Give the data again exactly, stopping after the "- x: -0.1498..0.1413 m" line.
*** Begin section ***
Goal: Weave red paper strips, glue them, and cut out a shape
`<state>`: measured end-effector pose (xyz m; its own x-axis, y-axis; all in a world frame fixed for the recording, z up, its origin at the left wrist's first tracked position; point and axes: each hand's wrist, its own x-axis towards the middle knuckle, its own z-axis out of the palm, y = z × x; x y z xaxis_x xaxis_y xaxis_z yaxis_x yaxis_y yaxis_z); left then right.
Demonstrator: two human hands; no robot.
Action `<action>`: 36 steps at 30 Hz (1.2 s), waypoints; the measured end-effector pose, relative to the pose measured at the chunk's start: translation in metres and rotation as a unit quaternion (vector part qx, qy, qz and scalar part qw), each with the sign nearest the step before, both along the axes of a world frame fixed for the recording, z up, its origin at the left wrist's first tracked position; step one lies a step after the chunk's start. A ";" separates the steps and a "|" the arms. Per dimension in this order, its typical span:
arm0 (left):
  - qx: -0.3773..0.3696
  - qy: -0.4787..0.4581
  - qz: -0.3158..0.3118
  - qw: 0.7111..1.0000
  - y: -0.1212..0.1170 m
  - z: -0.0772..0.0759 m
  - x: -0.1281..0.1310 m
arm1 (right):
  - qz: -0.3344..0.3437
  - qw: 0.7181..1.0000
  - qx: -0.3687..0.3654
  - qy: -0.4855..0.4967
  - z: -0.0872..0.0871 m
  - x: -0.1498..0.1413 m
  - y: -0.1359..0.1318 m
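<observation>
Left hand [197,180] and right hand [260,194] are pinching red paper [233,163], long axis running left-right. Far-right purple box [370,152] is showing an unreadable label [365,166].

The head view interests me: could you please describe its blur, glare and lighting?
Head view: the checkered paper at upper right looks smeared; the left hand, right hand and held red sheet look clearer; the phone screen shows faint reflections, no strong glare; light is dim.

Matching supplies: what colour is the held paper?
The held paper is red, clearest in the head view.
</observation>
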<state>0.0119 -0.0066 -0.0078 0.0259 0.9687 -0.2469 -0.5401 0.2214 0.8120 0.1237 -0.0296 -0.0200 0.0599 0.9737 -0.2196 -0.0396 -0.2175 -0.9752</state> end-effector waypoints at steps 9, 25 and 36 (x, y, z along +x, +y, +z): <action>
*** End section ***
▶ **Result for this task**
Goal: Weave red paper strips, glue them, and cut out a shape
`<state>`: measured end-effector pose (xyz m; its own x-axis, y-axis; all in a world frame fixed for the recording, z up, its origin at the left wrist's first tracked position; point and axes: each hand's wrist, its own x-axis towards the middle knuckle, its own z-axis out of the palm, y = z × x; x y z xaxis_x xaxis_y xaxis_z yaxis_x yaxis_y yaxis_z); left then right.
Demonstrator: two human hands; no robot.
Action `<action>`: 36 steps at 30 Hz (1.2 s), waypoints; the measured end-effector pose, relative to the pose measured at the chunk's start: translation in metres and rotation as a unit quaternion (vector part qx, qy, qz and scalar part qw), each with the sign nearest the step before, both along the axes of a world frame fixed for the recording, z up, its origin at the left wrist's first tracked position; step one lies a step after the chunk's start. A ";" separates the steps and a "|" the arms. Per dimension in this order, its typical span:
arm0 (left):
  - qx: -0.3773..0.3696
  - qy: -0.4787..0.4581
  - qz: -0.3158..0.3118
  - qw: 0.7111..1.0000
  - y: -0.1212..0.1170 m
  - z: -0.0772..0.0759 m
  - x: -0.1281..0.1310 m
arm1 (right):
  - qz: -0.3344..0.3437
  - qw: 0.7181..1.0000
  - qx: -0.3687..0.3654
  - qy: -0.4855..0.4967
  - z: -0.0872..0.0871 m
  - x: -0.1498..0.1413 m

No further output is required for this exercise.